══ Information given ══
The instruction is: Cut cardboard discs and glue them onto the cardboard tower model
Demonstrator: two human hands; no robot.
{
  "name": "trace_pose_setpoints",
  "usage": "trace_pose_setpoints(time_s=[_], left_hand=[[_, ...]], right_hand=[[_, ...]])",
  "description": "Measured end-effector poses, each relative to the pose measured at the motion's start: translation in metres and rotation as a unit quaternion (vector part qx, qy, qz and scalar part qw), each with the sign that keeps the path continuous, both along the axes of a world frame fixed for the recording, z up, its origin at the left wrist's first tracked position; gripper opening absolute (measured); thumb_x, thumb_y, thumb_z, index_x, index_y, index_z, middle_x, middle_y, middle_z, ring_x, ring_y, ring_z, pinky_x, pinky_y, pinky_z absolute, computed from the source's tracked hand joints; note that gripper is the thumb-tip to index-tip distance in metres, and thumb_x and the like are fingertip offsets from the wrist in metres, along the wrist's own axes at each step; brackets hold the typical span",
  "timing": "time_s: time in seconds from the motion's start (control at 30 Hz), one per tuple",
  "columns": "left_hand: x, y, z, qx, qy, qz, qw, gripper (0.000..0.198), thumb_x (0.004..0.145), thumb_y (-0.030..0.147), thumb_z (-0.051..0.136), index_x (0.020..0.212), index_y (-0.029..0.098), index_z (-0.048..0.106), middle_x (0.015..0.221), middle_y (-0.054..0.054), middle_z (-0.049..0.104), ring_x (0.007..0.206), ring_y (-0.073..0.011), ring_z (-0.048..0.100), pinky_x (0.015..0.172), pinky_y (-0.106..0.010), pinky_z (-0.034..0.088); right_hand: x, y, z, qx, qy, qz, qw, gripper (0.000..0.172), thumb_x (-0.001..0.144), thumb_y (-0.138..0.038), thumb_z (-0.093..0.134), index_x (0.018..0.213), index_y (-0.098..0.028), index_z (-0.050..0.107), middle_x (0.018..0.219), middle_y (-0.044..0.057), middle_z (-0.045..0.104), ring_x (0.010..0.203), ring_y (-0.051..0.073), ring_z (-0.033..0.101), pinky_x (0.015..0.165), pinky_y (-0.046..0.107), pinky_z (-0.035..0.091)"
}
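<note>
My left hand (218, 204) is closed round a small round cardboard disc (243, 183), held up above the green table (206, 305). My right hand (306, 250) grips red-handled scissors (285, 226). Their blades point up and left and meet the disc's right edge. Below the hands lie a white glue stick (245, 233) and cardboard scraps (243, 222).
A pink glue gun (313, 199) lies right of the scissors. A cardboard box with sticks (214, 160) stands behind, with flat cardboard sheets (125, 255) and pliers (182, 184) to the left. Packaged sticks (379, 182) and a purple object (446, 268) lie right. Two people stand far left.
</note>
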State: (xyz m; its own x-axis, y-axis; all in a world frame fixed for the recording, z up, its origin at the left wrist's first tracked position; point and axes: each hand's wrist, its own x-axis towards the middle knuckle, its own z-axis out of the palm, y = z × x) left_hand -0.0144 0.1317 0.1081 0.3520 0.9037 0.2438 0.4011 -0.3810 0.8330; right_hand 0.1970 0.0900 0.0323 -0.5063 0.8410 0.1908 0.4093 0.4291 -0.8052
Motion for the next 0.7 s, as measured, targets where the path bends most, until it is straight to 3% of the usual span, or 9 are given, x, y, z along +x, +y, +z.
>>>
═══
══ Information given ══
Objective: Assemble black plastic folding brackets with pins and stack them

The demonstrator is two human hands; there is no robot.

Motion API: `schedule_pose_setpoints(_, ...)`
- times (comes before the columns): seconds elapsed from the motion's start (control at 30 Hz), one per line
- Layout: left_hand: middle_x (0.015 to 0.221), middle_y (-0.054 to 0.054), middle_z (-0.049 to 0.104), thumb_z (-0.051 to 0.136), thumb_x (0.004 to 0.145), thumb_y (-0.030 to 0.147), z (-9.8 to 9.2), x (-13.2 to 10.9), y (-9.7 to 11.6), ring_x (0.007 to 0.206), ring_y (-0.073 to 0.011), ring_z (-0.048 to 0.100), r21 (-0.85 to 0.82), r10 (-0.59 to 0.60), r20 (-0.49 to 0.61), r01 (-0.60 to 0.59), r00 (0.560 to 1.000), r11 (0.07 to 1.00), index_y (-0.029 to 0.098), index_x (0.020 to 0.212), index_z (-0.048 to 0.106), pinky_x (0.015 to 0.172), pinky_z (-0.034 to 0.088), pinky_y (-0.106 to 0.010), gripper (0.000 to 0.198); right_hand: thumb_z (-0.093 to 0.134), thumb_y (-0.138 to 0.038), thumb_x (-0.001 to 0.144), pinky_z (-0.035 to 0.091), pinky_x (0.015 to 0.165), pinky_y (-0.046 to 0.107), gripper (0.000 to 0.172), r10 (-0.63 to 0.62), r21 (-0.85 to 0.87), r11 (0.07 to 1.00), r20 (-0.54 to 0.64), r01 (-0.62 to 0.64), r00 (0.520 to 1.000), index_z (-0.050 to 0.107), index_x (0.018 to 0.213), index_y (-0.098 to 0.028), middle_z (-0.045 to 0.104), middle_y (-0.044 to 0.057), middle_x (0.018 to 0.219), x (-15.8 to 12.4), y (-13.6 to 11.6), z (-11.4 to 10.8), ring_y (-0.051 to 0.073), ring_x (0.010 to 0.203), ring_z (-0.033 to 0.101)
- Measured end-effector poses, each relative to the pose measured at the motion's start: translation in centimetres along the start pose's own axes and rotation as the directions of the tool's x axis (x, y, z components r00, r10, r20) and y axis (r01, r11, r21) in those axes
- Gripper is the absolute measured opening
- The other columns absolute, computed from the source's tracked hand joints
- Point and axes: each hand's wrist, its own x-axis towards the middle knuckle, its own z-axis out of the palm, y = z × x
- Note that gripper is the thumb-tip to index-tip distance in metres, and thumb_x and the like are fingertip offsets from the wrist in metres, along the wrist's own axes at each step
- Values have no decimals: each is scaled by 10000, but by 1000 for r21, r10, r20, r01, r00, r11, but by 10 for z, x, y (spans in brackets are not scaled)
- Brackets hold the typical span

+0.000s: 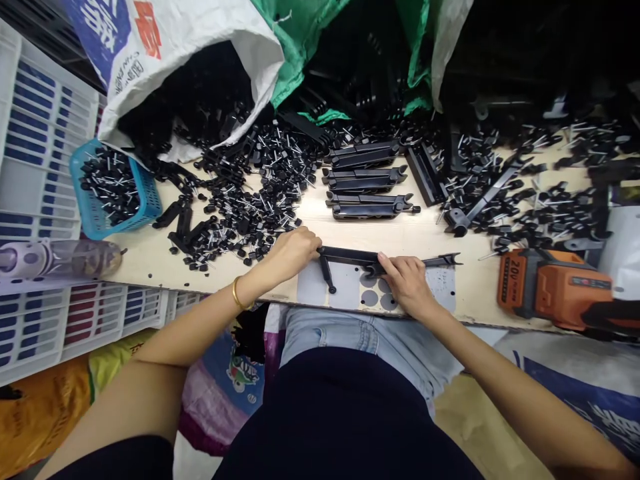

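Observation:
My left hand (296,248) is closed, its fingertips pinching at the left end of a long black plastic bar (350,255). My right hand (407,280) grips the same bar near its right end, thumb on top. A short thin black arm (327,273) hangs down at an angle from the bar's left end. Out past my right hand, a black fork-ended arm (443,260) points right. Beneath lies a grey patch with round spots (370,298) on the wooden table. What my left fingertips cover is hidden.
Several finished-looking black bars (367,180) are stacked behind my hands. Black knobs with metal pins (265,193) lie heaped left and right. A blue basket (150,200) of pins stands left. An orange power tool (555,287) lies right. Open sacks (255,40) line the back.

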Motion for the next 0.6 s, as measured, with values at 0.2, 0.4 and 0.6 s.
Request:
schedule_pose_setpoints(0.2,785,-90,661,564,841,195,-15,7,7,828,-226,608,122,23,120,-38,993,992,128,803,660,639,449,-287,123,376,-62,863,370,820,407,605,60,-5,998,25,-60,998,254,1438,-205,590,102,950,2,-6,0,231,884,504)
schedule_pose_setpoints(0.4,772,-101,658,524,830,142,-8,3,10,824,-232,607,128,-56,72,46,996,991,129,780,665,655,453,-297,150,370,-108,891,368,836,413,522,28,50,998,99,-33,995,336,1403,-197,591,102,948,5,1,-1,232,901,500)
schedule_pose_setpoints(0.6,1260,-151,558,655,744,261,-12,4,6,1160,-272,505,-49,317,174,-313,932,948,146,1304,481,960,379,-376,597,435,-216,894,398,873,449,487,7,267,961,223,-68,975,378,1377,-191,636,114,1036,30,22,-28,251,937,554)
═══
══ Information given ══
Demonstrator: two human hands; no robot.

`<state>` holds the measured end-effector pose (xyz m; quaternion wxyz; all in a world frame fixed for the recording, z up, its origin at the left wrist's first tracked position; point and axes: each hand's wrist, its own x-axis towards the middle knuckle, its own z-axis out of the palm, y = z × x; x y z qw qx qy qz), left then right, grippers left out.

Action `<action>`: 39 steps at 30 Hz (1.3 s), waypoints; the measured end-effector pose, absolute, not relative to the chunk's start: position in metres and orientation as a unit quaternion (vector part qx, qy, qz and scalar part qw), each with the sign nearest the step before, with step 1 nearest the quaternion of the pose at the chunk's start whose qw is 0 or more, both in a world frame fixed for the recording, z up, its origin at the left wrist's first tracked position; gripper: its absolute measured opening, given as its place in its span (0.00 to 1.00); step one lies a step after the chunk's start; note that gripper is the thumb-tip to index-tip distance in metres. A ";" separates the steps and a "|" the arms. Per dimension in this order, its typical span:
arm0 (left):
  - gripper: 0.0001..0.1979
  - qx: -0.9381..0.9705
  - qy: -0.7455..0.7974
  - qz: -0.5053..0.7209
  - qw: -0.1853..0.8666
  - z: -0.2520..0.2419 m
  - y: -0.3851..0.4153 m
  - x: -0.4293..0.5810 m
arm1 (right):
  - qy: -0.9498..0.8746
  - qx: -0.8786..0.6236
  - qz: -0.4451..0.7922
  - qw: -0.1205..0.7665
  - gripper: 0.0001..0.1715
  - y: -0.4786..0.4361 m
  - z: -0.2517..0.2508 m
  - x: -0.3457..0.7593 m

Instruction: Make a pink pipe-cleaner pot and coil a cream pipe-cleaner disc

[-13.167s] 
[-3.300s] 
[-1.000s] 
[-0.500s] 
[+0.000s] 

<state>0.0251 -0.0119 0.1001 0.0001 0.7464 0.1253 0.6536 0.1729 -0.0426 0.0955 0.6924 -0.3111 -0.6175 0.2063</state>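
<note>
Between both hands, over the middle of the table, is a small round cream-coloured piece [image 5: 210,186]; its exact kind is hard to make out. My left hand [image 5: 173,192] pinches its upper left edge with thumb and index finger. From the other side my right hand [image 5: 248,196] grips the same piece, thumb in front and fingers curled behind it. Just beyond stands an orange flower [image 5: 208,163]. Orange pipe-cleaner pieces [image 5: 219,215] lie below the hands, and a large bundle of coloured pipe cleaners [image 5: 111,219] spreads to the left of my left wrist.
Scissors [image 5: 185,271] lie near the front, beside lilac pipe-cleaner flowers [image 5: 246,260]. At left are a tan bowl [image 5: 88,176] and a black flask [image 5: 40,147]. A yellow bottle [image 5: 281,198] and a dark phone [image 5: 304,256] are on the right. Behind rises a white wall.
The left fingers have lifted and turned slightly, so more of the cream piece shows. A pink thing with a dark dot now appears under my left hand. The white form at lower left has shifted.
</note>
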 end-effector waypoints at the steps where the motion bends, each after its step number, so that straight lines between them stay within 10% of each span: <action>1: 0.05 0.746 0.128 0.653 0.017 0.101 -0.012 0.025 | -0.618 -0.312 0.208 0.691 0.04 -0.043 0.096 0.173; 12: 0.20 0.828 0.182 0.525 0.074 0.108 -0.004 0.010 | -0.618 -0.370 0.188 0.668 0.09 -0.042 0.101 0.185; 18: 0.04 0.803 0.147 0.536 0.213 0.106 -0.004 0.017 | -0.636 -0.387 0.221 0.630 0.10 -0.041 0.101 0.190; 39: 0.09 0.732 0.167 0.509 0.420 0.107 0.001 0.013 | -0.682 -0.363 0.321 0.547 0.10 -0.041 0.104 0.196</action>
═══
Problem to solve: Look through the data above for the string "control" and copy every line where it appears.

Answer to this task:
  "timing": "time_s: time in seconds from the motion's start (control at 30 Hz), one per tuple",
- times (comes before the columns): seconds elapsed from the motion's start (control at 30 Hz), one per line

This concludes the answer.